Beginning with the opening line, restate the following material exactly, up through the line that contains "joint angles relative".
──────────────────────────────
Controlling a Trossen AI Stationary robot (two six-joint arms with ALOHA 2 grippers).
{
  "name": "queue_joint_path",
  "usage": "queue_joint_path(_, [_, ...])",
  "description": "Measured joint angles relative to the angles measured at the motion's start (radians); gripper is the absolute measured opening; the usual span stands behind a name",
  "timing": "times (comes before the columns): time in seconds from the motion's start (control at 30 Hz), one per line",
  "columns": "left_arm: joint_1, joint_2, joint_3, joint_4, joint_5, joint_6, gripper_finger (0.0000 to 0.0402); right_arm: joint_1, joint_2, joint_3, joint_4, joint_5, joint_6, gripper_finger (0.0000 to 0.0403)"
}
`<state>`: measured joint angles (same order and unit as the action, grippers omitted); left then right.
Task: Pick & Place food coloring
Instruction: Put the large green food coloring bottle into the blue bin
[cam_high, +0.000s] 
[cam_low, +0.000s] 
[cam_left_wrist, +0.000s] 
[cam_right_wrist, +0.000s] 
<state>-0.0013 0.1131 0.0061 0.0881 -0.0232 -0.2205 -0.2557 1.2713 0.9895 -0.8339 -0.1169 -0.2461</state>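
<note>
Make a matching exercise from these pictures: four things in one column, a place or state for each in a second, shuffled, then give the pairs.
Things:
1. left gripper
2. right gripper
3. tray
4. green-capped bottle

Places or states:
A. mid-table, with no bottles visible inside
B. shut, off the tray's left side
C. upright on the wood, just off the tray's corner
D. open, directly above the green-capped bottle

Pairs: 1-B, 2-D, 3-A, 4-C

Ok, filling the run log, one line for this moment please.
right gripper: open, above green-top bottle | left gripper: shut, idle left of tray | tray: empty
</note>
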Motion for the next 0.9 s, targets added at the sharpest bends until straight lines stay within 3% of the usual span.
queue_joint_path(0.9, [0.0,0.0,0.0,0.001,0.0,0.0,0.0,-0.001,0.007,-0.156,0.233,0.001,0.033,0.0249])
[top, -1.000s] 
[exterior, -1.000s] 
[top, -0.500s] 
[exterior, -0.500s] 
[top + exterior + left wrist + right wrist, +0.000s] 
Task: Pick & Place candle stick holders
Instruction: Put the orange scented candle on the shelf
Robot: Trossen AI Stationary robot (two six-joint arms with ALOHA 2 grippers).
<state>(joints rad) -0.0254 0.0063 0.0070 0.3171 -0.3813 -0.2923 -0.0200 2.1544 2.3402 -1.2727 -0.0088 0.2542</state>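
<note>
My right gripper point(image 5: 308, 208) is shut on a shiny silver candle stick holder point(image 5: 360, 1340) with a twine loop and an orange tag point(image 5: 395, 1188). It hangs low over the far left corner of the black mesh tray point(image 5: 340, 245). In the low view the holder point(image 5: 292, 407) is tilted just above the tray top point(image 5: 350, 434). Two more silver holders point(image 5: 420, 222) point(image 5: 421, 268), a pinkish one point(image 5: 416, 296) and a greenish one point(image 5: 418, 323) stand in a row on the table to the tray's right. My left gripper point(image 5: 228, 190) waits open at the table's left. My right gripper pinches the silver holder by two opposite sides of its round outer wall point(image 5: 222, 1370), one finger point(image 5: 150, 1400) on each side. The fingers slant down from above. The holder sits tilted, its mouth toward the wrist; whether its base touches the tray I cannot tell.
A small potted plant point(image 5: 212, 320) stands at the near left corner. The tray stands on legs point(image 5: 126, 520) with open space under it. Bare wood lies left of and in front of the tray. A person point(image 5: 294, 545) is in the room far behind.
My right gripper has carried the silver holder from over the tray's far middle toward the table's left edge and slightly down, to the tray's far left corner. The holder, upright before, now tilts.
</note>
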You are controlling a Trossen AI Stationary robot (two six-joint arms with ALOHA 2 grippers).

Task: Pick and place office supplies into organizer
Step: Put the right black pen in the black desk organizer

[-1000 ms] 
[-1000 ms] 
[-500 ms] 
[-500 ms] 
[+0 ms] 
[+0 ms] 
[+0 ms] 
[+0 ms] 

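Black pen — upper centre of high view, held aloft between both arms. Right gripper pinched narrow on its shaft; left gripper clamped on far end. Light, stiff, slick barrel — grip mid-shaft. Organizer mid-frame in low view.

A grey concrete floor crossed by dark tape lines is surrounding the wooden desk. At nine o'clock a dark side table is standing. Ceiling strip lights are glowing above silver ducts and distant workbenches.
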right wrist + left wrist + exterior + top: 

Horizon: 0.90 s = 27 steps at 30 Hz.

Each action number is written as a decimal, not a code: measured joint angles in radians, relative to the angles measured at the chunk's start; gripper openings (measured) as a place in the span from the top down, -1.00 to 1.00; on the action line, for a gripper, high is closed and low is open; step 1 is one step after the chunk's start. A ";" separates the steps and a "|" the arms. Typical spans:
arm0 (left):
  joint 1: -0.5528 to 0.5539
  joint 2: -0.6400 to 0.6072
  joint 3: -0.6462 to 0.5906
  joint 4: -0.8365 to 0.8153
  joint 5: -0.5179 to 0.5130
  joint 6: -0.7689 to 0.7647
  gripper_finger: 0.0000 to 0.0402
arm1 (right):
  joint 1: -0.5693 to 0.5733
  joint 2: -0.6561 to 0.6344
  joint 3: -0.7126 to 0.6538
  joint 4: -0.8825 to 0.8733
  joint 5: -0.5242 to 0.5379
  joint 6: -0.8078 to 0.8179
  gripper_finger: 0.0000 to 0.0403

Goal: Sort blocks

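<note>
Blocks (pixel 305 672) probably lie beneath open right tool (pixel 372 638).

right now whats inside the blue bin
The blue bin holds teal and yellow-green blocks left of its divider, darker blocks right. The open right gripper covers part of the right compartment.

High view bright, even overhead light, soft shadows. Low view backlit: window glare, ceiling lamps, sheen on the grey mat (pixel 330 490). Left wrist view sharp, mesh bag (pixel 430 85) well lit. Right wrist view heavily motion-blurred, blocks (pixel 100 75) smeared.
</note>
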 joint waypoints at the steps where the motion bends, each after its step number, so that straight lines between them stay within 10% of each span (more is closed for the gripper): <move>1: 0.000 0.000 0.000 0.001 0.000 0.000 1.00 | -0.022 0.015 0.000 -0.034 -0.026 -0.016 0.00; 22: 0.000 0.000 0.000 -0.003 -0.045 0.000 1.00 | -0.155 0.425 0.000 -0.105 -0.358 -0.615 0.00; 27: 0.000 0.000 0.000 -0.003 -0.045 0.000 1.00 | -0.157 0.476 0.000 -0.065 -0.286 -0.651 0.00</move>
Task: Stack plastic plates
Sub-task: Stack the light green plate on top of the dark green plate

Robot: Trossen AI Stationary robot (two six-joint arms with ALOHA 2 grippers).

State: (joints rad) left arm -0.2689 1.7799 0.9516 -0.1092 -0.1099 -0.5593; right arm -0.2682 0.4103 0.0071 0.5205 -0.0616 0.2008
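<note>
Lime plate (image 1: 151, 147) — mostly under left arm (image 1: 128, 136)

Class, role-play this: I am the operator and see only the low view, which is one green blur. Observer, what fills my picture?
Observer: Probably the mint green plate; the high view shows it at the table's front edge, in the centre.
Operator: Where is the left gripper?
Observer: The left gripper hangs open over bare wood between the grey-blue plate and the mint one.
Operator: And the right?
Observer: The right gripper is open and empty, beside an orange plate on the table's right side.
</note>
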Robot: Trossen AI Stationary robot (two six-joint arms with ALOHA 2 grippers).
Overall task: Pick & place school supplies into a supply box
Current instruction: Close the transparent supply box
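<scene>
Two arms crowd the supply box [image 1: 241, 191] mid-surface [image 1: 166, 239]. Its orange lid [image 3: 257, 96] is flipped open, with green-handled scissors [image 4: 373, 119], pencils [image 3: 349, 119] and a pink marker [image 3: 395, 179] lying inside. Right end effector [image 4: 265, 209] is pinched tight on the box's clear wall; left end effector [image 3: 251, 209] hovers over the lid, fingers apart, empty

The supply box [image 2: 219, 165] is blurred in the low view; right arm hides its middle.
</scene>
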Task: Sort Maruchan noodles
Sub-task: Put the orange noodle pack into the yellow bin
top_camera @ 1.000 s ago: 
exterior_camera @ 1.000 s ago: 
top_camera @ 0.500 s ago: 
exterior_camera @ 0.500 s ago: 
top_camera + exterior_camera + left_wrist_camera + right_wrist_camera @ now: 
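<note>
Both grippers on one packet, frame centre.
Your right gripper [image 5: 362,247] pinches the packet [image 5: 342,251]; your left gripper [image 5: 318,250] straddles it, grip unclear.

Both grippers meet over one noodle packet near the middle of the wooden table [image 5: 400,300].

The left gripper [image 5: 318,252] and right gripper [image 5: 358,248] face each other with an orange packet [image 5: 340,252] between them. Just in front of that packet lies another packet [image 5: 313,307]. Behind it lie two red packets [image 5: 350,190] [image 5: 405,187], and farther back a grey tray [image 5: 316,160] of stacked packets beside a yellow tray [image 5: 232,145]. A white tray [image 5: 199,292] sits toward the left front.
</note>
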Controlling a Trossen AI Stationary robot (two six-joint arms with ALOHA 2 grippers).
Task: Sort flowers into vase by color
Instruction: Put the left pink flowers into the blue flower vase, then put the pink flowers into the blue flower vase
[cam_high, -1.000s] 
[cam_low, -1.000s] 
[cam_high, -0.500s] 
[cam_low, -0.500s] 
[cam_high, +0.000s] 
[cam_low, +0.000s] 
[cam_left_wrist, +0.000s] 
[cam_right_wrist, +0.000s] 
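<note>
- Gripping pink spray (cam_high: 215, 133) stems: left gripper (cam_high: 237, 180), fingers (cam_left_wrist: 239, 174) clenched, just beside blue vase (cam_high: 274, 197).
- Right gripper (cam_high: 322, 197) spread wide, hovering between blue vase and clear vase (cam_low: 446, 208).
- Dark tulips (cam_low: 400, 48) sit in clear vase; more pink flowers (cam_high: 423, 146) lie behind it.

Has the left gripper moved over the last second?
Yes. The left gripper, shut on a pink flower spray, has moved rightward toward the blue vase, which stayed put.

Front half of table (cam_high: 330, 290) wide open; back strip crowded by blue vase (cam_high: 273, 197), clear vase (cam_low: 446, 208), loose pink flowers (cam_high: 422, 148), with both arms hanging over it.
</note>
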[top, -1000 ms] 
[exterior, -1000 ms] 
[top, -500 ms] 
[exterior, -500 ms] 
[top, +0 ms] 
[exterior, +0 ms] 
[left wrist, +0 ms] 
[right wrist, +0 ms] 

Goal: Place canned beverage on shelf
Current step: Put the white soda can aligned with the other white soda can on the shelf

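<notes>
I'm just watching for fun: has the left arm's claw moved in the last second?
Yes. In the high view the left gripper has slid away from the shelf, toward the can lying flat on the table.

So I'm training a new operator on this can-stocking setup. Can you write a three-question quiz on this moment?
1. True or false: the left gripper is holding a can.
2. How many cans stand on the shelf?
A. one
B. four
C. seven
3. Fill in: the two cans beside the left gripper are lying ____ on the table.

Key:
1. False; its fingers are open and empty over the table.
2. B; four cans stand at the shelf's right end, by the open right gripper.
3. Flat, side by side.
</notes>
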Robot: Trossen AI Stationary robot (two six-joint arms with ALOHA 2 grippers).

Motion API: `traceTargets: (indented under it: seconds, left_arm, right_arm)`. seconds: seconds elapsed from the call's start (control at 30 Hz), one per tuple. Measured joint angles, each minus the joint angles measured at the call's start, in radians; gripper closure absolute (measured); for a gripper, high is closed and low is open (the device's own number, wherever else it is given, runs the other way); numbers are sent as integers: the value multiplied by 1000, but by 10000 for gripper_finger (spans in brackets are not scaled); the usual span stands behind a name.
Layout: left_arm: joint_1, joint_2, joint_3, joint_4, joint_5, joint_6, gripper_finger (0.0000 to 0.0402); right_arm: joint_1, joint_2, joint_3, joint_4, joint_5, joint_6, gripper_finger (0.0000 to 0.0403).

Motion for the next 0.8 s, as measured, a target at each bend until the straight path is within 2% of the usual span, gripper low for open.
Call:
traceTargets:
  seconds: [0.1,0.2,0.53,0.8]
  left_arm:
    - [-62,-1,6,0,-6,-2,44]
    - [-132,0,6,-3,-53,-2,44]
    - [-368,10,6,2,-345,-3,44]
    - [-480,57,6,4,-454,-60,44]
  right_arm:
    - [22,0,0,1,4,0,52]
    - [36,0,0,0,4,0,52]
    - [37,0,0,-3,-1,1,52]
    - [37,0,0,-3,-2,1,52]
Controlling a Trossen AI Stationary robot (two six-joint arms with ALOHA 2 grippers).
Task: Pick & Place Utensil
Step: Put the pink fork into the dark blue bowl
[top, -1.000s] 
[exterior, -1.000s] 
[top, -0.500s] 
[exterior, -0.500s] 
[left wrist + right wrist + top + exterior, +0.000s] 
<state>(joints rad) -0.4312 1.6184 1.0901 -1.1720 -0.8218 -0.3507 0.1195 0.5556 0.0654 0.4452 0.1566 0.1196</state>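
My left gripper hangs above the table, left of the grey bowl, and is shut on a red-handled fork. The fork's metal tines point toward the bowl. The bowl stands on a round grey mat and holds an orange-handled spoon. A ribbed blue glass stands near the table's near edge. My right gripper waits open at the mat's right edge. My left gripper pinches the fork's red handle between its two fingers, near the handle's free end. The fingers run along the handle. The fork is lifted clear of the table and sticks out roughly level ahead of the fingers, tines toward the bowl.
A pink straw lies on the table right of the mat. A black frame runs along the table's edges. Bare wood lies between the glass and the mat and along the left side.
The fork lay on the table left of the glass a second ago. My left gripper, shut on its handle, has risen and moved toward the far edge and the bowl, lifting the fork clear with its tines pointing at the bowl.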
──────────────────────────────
§ RESULT OF THE EXERCISE
Controlling a Trossen AI Stationary robot (two six-joint arms with ALOHA 2 grippers).
{
  "name": "queue_joint_path",
  "usage": "queue_joint_path(_, [_, ...])",
  "description": "Measured joint angles relative to the angles measured at the motion's start (radians); gripper is the absolute measured opening; the usual span stands behind a name",

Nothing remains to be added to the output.